PROBLEM TO SOLVE » Collect every line of the records below that contains the word "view".

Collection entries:
# # # # #

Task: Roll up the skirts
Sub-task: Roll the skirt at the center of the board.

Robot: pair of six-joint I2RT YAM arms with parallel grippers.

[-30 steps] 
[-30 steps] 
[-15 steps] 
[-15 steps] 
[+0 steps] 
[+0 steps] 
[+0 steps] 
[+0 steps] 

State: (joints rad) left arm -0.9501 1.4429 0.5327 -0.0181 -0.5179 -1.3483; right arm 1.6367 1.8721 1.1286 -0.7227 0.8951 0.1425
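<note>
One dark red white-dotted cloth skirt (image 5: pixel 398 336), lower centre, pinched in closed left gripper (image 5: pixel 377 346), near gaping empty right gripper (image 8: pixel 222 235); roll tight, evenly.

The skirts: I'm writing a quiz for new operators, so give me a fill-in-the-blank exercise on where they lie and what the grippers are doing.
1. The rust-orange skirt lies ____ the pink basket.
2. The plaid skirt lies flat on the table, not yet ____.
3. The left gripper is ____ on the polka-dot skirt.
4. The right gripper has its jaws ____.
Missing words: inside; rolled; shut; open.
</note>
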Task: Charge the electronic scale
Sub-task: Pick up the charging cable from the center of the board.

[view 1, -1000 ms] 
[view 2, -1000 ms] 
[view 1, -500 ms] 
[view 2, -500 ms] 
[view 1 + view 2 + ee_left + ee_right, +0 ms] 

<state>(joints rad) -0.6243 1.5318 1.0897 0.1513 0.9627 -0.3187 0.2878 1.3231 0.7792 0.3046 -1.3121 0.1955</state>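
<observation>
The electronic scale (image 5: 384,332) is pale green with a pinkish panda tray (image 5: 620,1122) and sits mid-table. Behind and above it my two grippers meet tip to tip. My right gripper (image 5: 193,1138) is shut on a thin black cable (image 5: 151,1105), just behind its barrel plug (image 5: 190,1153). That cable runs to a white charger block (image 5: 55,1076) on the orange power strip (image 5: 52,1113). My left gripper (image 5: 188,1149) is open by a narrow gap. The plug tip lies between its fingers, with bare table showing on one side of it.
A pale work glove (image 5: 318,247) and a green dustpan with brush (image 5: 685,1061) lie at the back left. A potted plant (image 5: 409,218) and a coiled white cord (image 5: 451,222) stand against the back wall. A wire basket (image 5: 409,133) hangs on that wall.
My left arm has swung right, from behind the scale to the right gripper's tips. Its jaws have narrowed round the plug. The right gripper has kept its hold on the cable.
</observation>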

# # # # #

RESPONSE TO THE EXERCISE »
[view 1, -1000 ms] 
[view 2, -1000 ms] 
[view 1, -500 ms] 
[view 2, -500 ms] 
[view 1 + view 2 + ee_left + ee_right, +0 ms] 

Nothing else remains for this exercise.